What needs to be done: Of the records below, reproduce only the span that opens with the line containing "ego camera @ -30" and closes with the last line.

*** Opening Supplied data ***

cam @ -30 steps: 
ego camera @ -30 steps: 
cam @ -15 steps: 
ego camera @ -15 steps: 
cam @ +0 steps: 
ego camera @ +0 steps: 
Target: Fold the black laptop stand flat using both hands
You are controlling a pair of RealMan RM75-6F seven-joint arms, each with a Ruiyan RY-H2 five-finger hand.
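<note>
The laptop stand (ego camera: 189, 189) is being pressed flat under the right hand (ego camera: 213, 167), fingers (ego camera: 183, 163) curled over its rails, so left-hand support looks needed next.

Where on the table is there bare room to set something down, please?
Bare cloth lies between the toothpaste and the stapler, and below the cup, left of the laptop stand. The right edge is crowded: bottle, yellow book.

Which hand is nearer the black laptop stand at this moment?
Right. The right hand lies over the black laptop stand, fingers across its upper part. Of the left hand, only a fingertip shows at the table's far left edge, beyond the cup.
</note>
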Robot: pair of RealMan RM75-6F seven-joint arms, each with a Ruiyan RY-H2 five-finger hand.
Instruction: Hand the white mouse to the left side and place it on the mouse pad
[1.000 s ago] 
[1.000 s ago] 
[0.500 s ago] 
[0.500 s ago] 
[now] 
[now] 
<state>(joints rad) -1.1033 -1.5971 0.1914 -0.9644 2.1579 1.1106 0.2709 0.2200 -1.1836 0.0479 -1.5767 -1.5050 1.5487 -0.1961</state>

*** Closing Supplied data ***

Answer to this exercise:
ego camera @ -30 steps: 
cam @ -15 steps: 
ego camera @ -15 steps: 
cam @ +0 steps: 
ego camera @ +0 steps: 
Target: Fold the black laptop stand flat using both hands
You are controlling a pair of RealMan RM75-6F seven-joint arms, each with a Ruiyan RY-H2 five-finger hand.
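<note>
The laptop stand (ego camera: 189, 189) is being pressed flat under the right hand (ego camera: 213, 167), fingers (ego camera: 183, 163) curled over its rails, so left-hand support looks needed next.

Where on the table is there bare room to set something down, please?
Bare cloth lies between the toothpaste and the stapler, and below the cup, left of the laptop stand. The right edge is crowded: bottle, yellow book.

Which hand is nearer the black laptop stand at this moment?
Right. The right hand lies over the black laptop stand, fingers across its upper part. Of the left hand, only a fingertip shows at the table's far left edge, beyond the cup.
</note>
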Robot: pair of RealMan RM75-6F seven-joint arms, each with a Ruiyan RY-H2 five-finger hand.
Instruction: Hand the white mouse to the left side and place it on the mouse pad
[1.000 s ago] 
[1.000 s ago] 
[0.500 s ago] 
[0.500 s ago] 
[now] 
[now] 
<state>(joints rad) -1.1033 -1.5971 0.1914 -0.9644 2.1579 1.1106 0.2709 0.2200 -1.1836 0.0479 -1.5767 -1.5050 1.5487 -0.1961</state>

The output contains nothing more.